■ **Work to be completed**: In the records below, the line with "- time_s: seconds" opens the range and the line with "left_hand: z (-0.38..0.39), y" closes it; print that range exactly and nothing else.

■ **Given records**:
╔══

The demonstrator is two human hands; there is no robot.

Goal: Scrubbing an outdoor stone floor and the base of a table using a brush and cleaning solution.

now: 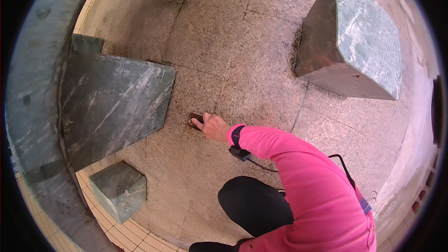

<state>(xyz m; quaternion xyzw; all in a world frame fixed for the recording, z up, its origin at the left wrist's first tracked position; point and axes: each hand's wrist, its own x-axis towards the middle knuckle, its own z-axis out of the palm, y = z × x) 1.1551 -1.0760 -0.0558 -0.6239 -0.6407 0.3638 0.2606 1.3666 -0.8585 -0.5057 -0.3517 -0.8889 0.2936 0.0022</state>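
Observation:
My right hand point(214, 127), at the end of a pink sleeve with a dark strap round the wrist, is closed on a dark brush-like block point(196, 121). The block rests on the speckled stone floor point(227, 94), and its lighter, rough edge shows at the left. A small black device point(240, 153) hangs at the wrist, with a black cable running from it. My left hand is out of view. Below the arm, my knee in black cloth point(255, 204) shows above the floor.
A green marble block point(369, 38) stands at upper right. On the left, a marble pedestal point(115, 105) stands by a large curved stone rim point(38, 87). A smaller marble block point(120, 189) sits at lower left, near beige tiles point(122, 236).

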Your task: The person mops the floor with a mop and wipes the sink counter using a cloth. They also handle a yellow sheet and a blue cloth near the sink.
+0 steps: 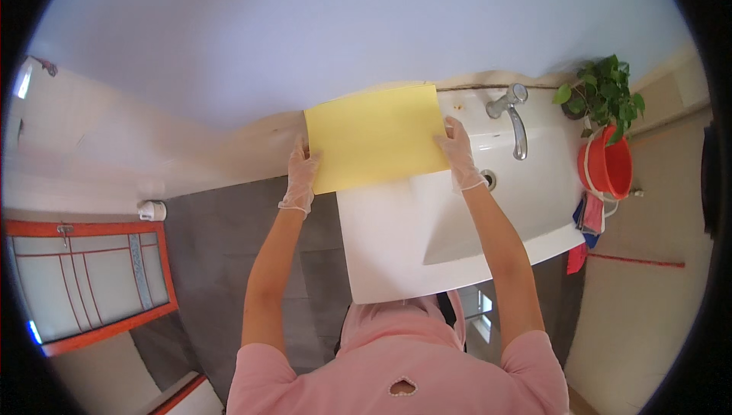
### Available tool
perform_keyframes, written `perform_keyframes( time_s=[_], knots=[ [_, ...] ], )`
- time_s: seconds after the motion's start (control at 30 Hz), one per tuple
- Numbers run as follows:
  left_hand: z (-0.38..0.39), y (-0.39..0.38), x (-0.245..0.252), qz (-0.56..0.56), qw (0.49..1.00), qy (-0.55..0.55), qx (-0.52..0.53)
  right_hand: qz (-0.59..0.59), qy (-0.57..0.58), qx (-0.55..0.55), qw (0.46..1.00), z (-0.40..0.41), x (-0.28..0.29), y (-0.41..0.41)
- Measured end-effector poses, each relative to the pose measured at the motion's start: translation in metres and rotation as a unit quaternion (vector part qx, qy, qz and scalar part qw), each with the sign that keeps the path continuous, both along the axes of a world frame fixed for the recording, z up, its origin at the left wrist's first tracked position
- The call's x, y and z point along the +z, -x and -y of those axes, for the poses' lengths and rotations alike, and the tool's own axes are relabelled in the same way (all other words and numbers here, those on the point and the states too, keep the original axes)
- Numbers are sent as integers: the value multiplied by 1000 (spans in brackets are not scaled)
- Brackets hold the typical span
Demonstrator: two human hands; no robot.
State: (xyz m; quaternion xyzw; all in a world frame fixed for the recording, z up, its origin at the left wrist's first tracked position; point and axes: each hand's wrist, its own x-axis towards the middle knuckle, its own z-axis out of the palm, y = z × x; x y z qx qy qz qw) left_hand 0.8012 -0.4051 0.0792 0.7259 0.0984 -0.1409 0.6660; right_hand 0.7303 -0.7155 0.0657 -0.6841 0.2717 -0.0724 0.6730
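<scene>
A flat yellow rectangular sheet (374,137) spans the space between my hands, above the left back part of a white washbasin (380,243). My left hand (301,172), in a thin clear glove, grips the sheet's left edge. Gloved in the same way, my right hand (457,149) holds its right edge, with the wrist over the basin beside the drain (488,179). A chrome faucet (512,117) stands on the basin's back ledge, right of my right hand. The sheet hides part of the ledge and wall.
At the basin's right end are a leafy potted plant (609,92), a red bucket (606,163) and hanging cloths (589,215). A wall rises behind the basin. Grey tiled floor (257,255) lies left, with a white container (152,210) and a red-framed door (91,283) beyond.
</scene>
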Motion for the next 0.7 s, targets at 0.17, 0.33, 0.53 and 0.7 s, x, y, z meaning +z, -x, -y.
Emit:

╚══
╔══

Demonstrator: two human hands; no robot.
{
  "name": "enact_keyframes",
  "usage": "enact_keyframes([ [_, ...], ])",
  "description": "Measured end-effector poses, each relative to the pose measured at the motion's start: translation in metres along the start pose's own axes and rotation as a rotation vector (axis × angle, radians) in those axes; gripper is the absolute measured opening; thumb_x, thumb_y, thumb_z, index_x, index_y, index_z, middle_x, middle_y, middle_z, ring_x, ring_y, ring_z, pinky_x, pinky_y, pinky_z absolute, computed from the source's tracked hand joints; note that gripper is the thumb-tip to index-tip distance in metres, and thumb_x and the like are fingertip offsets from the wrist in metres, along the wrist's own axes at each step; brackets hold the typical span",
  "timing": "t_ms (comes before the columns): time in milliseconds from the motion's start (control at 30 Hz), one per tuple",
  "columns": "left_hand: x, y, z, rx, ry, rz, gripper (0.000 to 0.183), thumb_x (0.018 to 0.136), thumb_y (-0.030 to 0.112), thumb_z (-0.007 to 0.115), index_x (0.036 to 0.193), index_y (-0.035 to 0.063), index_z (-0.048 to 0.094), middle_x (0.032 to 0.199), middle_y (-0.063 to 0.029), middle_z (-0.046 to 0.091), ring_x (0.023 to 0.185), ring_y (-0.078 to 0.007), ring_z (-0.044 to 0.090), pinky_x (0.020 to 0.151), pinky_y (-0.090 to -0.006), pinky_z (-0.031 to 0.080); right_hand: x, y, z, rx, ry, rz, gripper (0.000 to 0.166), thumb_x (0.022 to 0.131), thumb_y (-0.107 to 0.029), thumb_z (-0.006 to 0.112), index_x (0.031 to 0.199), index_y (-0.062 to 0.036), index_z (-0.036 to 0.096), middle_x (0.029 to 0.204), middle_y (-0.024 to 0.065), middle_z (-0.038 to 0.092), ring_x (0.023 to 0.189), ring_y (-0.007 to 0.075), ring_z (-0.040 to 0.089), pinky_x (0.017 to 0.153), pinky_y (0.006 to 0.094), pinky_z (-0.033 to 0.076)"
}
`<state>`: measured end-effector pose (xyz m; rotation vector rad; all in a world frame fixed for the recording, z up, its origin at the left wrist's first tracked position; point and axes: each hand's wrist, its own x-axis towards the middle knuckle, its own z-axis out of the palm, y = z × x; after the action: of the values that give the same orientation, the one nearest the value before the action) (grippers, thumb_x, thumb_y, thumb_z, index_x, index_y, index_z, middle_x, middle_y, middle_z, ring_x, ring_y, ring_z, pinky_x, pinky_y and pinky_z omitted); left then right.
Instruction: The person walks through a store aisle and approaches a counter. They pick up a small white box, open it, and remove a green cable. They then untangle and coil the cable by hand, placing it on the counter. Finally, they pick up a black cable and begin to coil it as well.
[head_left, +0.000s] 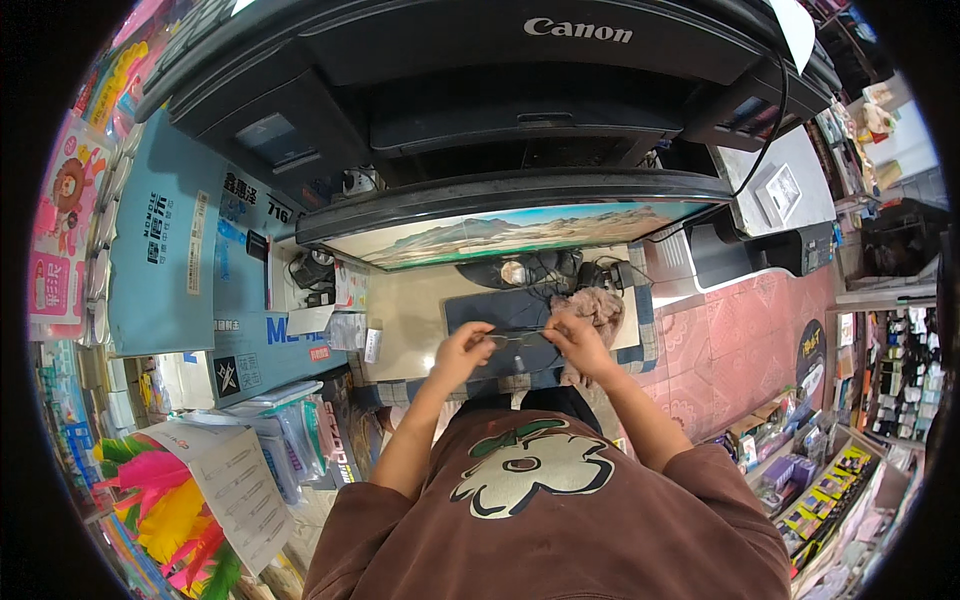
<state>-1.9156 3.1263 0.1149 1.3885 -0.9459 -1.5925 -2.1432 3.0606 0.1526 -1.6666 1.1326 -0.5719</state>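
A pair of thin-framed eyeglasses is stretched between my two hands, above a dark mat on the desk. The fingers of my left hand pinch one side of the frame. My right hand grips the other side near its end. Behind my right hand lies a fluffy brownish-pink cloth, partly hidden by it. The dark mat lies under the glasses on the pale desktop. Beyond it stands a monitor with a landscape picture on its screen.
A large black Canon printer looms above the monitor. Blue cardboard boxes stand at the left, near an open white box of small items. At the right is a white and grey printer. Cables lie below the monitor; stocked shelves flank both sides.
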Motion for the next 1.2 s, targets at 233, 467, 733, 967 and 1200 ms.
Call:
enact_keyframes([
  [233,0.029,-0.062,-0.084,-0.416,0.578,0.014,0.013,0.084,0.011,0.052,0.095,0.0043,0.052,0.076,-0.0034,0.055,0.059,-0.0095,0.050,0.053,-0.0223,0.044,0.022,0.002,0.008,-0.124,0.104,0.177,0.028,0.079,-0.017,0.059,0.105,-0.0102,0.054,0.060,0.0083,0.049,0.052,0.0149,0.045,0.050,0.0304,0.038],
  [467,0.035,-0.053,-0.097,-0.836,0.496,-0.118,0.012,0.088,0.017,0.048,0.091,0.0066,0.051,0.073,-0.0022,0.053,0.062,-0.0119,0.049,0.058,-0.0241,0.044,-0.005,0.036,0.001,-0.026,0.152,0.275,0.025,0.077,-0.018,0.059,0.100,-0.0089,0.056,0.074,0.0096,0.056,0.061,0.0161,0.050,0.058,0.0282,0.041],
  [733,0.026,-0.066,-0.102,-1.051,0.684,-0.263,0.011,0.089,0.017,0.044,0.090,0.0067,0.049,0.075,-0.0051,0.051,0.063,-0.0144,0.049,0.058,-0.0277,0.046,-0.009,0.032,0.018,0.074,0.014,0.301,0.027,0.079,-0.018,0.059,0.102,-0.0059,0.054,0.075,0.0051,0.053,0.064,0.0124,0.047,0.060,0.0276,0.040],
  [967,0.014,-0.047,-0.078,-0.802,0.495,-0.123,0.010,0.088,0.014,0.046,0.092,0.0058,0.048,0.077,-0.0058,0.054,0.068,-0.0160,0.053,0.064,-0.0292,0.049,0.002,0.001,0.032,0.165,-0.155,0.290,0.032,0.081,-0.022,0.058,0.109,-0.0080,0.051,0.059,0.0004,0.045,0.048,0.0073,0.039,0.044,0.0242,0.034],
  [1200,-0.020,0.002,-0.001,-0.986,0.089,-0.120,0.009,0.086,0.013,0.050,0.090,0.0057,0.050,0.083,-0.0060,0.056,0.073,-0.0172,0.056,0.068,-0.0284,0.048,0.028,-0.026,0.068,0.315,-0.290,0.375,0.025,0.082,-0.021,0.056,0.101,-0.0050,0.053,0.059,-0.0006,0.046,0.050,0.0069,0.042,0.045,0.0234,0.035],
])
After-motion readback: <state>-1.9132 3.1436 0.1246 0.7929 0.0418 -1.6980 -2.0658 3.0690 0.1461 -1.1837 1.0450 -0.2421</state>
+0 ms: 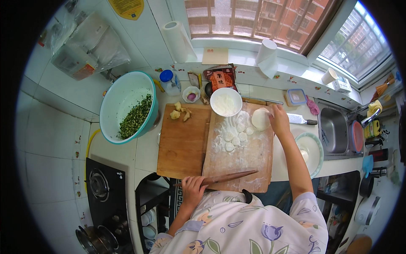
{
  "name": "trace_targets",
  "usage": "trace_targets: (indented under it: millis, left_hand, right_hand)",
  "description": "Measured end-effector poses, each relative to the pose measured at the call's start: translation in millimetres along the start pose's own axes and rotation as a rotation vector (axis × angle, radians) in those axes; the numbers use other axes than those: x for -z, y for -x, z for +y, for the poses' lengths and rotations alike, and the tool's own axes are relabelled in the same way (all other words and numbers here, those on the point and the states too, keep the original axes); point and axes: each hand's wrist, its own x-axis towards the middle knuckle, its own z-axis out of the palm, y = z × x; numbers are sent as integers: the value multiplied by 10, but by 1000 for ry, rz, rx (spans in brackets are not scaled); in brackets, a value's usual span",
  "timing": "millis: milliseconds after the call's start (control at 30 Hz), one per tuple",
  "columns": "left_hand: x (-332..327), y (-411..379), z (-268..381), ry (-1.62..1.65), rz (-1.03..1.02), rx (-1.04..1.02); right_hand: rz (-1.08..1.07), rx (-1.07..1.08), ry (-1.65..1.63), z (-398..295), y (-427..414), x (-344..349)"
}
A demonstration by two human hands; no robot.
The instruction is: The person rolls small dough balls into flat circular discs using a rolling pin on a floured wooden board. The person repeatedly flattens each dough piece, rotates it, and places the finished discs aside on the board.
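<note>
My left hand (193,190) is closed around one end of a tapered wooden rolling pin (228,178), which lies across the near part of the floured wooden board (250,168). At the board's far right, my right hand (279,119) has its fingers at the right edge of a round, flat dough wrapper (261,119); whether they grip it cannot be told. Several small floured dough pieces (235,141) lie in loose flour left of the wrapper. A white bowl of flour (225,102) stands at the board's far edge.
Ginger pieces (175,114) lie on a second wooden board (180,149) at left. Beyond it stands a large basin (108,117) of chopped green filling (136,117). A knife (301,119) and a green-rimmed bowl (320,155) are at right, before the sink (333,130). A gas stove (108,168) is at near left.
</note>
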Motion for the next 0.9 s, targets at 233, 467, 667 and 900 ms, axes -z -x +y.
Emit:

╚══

■ **Solution for this task**:
- time_s: seconds after the motion's start (control at 30 Hz), one per tuple
- Numbers run as follows:
  left_hand: z (-0.38..0.39), y (-0.39..0.38), x (-0.245..0.252), qz (-0.56..0.56), qw (0.49..1.00), qy (-0.55..0.55), qx (-0.52..0.53)

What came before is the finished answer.